Cathrin Kahlweit (65) hat Politikwissenschaft und Russisch u. a. in Oregon und Moskau studiert und war ab 1989 mit kurzer Unterbrechung (als Redaktionsleiterin von Anne Will) bei der „Süddeutschen Zeitung“. Sie ist als Korrespondentin aus Wien soeben in Pension gegangen
1. Nach München, Frankfurt, Berlin: Was war für Sie der größte Unterschied beim Start 2012 in Wien?
Als Deutsche fühlte ich mich – zumindest zu Anfang – nicht willkommen. Das hat sich aber zum Glück gegeben.
2. Deutscher + österreichischer Journalismus: Was funktioniert dort besser/schlechter und was hier?
Wir kämpfen alle um das Überleben -einer Branche und gegen das Zerriebenwerden zwischen sozialen Medien und Desinteresse.
3. Kriege (Donbass, Ukraine), Brexit, Wien: Was hat die Korrespondentin warum am meisten geprägt?
Der russische Angriffskrieg gegen die Ukraine hat meine Sicht auf die Welt grundlegend verändert, weil er die Welt grundlegend verändern wird.
4. In welcher Textsorte fühlen Sie sich warum am wohlsten? Und welche halten Sie für die wichtigste?
Ich liebe Reportagen, weil sie Zwischentöne zulassen. Platte Meinungen gibt es genug.

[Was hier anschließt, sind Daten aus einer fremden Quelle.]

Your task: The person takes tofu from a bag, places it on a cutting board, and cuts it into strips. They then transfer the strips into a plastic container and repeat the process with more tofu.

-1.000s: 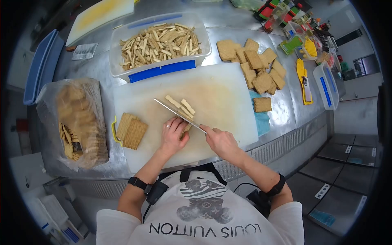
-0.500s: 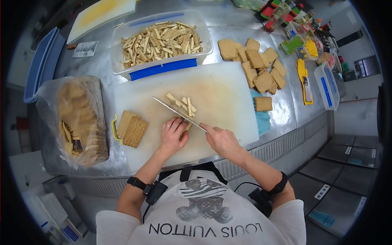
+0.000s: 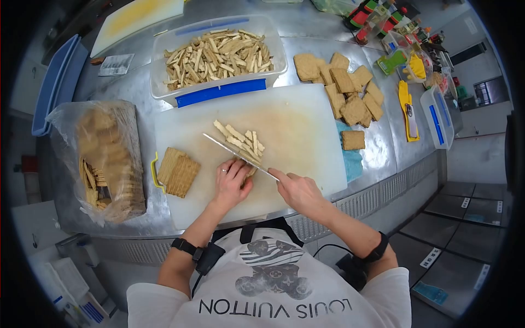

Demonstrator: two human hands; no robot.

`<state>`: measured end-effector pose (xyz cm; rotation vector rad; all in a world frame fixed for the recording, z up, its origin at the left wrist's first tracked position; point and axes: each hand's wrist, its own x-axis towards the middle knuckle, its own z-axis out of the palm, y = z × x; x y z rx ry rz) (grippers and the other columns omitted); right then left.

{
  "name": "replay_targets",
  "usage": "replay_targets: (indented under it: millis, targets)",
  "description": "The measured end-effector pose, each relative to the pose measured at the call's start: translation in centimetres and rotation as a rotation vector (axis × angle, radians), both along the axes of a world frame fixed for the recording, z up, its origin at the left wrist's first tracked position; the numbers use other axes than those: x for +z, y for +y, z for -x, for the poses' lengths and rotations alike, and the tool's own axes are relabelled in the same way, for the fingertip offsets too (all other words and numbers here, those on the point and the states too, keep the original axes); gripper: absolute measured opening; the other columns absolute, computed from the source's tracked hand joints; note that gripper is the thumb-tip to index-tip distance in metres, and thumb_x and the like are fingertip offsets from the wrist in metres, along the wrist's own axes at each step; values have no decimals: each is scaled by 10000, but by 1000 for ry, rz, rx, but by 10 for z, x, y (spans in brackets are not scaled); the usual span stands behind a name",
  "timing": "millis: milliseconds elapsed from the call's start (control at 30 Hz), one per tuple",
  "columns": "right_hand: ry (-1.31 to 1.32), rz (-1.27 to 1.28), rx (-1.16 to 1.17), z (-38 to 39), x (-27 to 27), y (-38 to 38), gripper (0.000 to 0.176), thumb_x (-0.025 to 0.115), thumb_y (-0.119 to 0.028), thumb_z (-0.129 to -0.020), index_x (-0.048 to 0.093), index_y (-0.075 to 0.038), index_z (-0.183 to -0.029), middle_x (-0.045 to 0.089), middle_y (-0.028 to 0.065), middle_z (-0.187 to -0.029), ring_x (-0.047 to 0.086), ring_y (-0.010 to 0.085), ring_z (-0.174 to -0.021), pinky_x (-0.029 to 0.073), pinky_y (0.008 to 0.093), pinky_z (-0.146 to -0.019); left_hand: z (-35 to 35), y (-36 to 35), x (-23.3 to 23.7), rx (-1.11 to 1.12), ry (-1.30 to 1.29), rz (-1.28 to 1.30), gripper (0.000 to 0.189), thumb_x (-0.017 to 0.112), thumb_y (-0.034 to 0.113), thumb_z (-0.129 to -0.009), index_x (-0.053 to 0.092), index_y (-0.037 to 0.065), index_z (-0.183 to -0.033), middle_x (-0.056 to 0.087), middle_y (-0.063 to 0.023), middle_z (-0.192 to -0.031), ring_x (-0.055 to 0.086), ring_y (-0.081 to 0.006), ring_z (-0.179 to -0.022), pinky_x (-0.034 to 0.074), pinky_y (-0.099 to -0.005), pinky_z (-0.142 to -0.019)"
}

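My right hand (image 3: 301,192) is closed round the handle of a long kitchen knife (image 3: 229,147), whose blade slants up to the left across the cutting board (image 3: 306,136). With bent fingers, my left hand (image 3: 232,181) presses down a piece of brown dried tofu (image 3: 252,171) right against the blade. Most of that piece is hidden beneath the fingers and knife. Just beyond the blade lie several pale cut tofu strips (image 3: 236,133). A stack of brown tofu slabs (image 3: 179,171) rests at the board's left side, beside a yellow-green handle (image 3: 155,174).
Behind the board stands a clear bin (image 3: 164,90) heaped with cut strips. To the left is a plastic bag (image 3: 112,158) of tofu. Loose tofu slabs (image 3: 343,82) lie at right, with one slab (image 3: 353,140) on a blue cloth (image 3: 353,165). Yellow gloves (image 3: 404,101) lie farther right.
More cut strips lie beyond the blade, and the group reaches farther left and back. Both hands keep nearly the same place, the knife still in the right.
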<state>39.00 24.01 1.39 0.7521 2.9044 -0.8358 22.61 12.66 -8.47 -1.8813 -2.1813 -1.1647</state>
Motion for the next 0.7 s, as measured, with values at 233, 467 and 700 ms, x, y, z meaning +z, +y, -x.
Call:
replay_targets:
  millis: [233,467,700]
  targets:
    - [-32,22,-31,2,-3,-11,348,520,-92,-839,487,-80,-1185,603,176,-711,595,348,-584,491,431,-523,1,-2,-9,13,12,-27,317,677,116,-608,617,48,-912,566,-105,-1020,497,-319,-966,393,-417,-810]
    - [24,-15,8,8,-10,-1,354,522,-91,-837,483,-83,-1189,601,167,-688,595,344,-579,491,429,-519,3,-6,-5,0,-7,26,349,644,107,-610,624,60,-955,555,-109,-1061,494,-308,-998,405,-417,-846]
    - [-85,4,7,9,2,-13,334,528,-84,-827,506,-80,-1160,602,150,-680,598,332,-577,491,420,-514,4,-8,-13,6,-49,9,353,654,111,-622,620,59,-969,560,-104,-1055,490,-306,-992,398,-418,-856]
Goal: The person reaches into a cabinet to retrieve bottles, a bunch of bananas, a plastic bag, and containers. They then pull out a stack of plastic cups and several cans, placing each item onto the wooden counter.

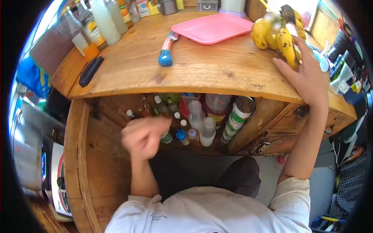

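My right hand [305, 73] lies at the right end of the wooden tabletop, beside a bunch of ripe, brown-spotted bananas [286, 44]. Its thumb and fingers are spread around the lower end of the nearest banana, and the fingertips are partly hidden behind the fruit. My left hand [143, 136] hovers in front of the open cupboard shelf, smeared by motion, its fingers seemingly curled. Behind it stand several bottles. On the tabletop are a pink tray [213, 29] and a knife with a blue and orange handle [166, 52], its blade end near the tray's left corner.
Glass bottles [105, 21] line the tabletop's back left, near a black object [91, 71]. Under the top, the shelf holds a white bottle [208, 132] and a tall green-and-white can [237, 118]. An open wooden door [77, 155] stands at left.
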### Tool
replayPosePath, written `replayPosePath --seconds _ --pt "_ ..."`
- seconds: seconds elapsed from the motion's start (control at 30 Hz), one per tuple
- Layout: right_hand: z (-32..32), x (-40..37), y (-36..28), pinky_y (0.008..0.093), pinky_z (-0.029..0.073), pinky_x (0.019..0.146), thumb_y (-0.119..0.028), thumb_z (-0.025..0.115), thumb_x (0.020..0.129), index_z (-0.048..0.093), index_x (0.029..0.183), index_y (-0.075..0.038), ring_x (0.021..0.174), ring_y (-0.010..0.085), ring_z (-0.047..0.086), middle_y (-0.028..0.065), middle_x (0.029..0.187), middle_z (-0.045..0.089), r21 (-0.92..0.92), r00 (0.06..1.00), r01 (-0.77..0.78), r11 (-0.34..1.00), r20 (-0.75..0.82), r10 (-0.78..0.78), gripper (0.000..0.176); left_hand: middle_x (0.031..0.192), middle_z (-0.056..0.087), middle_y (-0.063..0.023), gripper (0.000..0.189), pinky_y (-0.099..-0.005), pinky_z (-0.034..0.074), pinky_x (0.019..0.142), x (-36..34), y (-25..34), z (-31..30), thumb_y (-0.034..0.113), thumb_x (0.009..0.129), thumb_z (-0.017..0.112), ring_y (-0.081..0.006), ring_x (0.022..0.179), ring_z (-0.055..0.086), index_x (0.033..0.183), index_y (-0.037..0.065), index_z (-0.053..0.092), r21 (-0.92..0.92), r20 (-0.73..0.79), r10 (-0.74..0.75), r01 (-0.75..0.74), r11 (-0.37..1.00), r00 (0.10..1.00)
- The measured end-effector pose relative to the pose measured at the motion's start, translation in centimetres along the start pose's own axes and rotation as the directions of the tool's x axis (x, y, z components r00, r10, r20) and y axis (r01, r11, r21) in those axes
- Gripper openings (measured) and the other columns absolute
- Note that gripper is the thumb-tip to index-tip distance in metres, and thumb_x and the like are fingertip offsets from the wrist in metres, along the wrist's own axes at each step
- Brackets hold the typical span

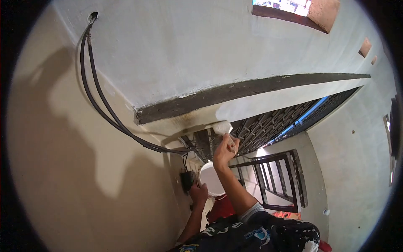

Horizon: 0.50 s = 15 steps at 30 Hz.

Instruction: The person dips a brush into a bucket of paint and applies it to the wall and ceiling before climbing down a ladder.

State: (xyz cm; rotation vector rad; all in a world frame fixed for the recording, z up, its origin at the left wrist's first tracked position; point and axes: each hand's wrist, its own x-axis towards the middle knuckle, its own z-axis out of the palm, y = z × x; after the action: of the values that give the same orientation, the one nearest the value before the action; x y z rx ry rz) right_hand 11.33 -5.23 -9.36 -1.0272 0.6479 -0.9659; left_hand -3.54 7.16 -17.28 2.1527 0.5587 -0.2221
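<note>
My right hand (226, 150) is closed round the handle of a paintbrush (223, 127), whose broad pale head points up and left beneath the white wall strip. My left hand (198, 193) is at the rim of a white bucket (212, 179), its fingers wrapped on the near left edge. White paint seems to fill the bucket. The brush is above the bucket, apart from it. Wet-looking white (235, 110) covers part of the strip right of a yellowish stained patch (184, 119).
Black cables (110, 115) hang from a wall hole and run down to the grille (268, 126). A dark ledge (243, 90) crosses above. A black box (187, 181) is by my left hand. At the right stands a dark metal frame (297, 180).
</note>
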Motion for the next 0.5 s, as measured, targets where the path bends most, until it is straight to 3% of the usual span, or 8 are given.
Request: replayPosePath --seconds 0.03,0.07,0.1,0.17,0.27,0.33,0.4,0.5 --pt "1.0 0.0 -2.2 0.0270 0.049 0.075 -0.019 0.066 0.095 0.053 0.094 -0.001 0.076 0.0119 0.057 0.0081 0.084 0.060 -0.096 0.999 -0.029 0.995 -0.025 0.027 0.022 0.096 0.069 -0.0278 0.039 -0.0471 0.052 0.082 0.7 -1.8 0.9 0.021 0.074 0.065 -0.0431 0.096 0.067 0.103 -0.004 0.068 -0.026 0.037 -0.031 0.032 0.999 0.999" --pt "1.9 0.1 -3.5 0.0270 0.049 0.075 -0.019 0.066 0.095 0.053 0.094 -0.001 0.076 0.0119 0.057 0.0081 0.084 0.060 -0.094 0.999 -0.042 0.995 -0.027 0.040 0.022 0.097 0.069 -0.0280 0.039 -0.0476 0.052 0.083 1.1 -3.1 1.1 0.021 0.074 0.065 -0.0439 0.097 0.066 0.104 -0.004 0.068 -0.046 0.075 -0.062 0.066 0.997 0.995" --pt "2.5 0.2 -4.5 0.0280 0.050 0.077 -0.018 0.066 0.095 0.053 0.096 0.000 0.079 0.0136 0.059 0.0092 0.085 0.061 -0.013 0.999 -0.039 0.999 -0.021 0.039 0.022 0.097 0.069 -0.0280 0.039 -0.0476 0.052 0.083 1.1 -3.2 1.0 0.021 0.074 0.065 -0.0439 0.097 0.066 0.104 -0.004 0.068 -0.029 0.070 -0.069 0.071 0.997 0.995" --pt "2.7 -0.2 -7.2 0.0301 0.051 0.083 -0.017 0.065 0.095 0.052 0.100 0.000 0.086 0.0177 0.063 0.0135 0.094 0.063 0.131 0.999 -0.030 0.991 0.021 0.028 0.022 0.081 0.070 -0.0228 0.029 -0.0461 0.052 0.072 0.7 -2.4 1.0 0.016 0.074 0.065 -0.0331 0.077 0.070 0.088 -0.009 0.067 -0.098 0.002 -0.049 0.049 0.994 0.999" --pt "2.2 -0.8 -9.1 0.0312 0.052 0.086 -0.017 0.064 0.095 0.051 0.103 0.000 0.087 0.0184 0.063 0.0150 0.099 0.063 0.215 1.000 0.014 0.977 0.024 -0.020 0.023 0.082 0.070 -0.0237 0.028 -0.0455 0.052 0.072 -0.2 -1.6 0.9 0.015 0.075 0.065 -0.0342 0.078 0.070 0.088 -0.009 0.067 0.006 -0.053 0.007 -0.007 1.000 0.999" --pt "2.0 -1.0 -7.6 0.0317 0.052 0.088 -0.018 0.064 0.095 0.049 0.105 -0.001 0.088 0.0189 0.064 0.0162 0.101 0.061 0.216 0.997 0.043 0.975 0.048 -0.055 0.024 0.084 0.070 -0.0238 0.029 -0.0451 0.052 0.073 -0.6 -1.5 1.1 0.015 0.075 0.065 -0.0347 0.079 0.070 0.090 -0.009 0.067 -0.004 -0.053 0.040 -0.041 0.999 0.998" --pt "2.1 -1.3 -5.1 0.0333 0.052 0.090 -0.017 0.065 0.095 0.048 0.104 -0.001 0.090 0.0192 0.064 0.0145 0.099 0.062 0.169 0.998 -0.042 0.985 0.062 0.032 0.024 0.085 0.070 -0.0240 0.029 -0.0446 0.052 0.074 -1.0 -1.3 0.8 0.015 0.075 0.065 -0.0352 0.080 0.070 0.091 -0.009 0.068 -0.017 -0.053 0.070 -0.071 0.997 0.996" --pt "0.8 -1.6 -1.3 0.0291 0.049 0.081 -0.020 0.063 0.095 0.051 0.095 -0.003 0.083 0.0141 0.060 0.0083 0.089 0.062 0.075 0.997 -0.059 0.995 0.060 0.055 0.021 0.088 0.070 -0.0243 0.031 -0.0444 0.052 0.076 -0.9 -0.7 0.4 0.015 0.074 0.066 -0.0366 0.083 0.070 0.094 -0.009 0.068 -0.053 -0.030 0.093 -0.094 0.994 0.995"
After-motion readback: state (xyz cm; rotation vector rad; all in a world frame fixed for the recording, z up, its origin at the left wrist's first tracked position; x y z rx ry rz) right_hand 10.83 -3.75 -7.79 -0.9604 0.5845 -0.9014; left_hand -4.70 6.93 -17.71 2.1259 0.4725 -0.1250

5. Erst Twitter/X, nun Bluesky: Welche Bedeutung haben diese Plattformen für Sie und Ihre Arbeit?
Ich lese mehr mit, als dass ich poste. Manchmal sind sie informativ, oft banal.
6. Sie haben auch in den USA und der UdSSR studiert: Welche Entwicklung besorgt Sie langfristig mehr?
Putins Versuch, eine Weltordnung wider das Völkerrecht zu installieren, besorgt mich zutiefst. Trump ist ein Staatszer-störer auf Zeit.
7. Vom Pubertäter bis zum Traum von Mann: Bespielen Sie weiter ganz andere Themen als Buchautorin?
Wie jede Journalistin träume ich vom großen Roman. Ich warte nur noch auf die Eingebung.
8. Wie viel Wehmut verursacht der Abgang von der „SZ“? Wie werden wir Sie künftig in Österreich erleben?
Die „SZ“ bleibt Teil meiner DNA. Ich werde aber weiter schreiben, moderieren, meine Meinung sagen.